WHAT THE TASK REQUIRES —
In the entries that follow, find the line containing "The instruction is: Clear"; from there, copy every line exactly through the line containing "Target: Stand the".

EXERCISE DATA —
________________________

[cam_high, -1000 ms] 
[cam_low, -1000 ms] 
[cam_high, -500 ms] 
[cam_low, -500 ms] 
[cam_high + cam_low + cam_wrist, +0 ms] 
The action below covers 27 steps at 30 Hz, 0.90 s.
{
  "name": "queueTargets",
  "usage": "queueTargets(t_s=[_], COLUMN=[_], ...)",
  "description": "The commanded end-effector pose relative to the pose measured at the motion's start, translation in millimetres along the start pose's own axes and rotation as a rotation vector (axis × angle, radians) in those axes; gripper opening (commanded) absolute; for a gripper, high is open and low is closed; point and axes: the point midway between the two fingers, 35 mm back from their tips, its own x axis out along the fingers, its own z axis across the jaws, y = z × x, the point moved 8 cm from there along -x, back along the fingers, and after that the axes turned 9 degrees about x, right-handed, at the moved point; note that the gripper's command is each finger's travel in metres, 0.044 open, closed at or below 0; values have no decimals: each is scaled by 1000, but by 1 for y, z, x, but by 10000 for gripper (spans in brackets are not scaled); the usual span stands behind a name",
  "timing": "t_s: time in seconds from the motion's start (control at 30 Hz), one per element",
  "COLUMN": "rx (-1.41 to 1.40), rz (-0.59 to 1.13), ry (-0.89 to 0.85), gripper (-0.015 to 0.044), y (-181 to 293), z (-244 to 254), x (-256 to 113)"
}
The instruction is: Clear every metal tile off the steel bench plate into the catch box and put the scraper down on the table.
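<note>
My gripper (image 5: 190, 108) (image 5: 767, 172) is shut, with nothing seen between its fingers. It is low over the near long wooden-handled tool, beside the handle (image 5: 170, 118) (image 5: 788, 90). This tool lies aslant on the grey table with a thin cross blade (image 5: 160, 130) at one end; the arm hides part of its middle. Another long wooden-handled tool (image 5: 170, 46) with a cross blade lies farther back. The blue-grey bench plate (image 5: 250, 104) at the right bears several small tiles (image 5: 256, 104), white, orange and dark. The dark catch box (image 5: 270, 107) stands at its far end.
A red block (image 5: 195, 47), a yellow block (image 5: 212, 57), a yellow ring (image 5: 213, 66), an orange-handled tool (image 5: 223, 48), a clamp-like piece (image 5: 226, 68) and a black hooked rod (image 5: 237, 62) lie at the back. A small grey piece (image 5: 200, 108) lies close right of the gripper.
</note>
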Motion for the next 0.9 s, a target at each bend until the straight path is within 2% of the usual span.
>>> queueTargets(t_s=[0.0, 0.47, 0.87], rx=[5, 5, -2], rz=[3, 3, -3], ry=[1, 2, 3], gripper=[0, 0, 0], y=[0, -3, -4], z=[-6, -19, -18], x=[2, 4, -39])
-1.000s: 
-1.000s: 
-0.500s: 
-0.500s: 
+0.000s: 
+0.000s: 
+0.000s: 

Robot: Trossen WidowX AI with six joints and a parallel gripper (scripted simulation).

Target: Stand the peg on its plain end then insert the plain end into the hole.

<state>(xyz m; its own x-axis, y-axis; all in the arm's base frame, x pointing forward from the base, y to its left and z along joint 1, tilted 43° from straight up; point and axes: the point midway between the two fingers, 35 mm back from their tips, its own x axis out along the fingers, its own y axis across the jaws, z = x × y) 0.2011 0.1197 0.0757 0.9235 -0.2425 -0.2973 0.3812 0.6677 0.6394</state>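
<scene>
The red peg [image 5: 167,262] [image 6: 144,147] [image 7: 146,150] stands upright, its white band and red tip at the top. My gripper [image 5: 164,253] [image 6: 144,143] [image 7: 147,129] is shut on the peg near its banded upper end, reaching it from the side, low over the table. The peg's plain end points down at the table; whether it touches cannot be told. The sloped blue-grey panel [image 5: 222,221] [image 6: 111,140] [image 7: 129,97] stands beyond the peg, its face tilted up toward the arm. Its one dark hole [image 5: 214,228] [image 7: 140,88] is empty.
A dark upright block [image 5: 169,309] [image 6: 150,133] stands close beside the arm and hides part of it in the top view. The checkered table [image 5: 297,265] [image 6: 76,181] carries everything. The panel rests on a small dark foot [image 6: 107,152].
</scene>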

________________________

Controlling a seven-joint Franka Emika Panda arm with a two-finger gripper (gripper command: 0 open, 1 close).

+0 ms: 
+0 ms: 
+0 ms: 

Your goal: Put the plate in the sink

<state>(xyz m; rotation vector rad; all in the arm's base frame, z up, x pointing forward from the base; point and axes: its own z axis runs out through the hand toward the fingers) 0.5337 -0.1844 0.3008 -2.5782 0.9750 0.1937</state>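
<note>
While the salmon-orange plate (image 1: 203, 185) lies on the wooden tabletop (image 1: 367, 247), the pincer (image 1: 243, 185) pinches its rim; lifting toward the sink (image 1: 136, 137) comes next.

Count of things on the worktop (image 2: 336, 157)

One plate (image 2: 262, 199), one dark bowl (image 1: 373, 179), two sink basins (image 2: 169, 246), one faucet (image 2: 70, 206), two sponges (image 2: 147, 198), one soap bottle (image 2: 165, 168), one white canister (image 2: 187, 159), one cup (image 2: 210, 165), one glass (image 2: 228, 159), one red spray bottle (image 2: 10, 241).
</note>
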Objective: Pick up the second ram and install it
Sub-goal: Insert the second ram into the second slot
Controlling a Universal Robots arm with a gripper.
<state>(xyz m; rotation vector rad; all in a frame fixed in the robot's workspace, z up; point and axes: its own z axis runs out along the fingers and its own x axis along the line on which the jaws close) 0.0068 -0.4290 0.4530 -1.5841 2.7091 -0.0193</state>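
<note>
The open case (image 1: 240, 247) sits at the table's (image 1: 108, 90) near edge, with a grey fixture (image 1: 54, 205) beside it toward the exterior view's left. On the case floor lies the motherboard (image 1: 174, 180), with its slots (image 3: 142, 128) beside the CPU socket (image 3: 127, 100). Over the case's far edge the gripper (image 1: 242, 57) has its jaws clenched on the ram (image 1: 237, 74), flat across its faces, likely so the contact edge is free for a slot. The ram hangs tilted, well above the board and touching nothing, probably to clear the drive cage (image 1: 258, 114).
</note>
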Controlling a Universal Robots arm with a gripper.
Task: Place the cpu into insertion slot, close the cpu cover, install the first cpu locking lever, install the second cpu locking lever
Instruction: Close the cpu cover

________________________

RESULT OF THIS EXERCISE —
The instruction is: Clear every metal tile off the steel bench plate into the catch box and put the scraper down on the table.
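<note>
My gripper (image 5: 190, 108) (image 5: 767, 172) is shut, with nothing seen between its fingers. It is low over the near long wooden-handled tool, beside the handle (image 5: 170, 118) (image 5: 788, 90). This tool lies aslant on the grey table with a thin cross blade (image 5: 160, 130) at one end; the arm hides part of its middle. Another long wooden-handled tool (image 5: 170, 46) with a cross blade lies farther back. The blue-grey bench plate (image 5: 250, 104) at the right bears several small tiles (image 5: 256, 104), white, orange and dark. The dark catch box (image 5: 270, 107) stands at its far end.
A red block (image 5: 195, 47), a yellow block (image 5: 212, 57), a yellow ring (image 5: 213, 66), an orange-handled tool (image 5: 223, 48), a clamp-like piece (image 5: 226, 68) and a black hooked rod (image 5: 237, 62) lie at the back. A small grey piece (image 5: 200, 108) lies close right of the gripper.
</note>
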Motion for the next 0.9 s, a target at each bend until the straight path is within 2% of the usual span.
>>> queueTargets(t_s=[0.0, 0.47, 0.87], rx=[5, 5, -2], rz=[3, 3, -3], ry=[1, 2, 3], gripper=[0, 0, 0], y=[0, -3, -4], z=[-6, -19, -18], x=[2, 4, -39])
-1.000s: 
-1.000s: 
-0.500s: 
-0.500s: 
+0.000s: 
+0.000s: 
+0.000s: 

Robot: Trossen WidowX AI with six joints and a parallel gripper (scripted simulation).

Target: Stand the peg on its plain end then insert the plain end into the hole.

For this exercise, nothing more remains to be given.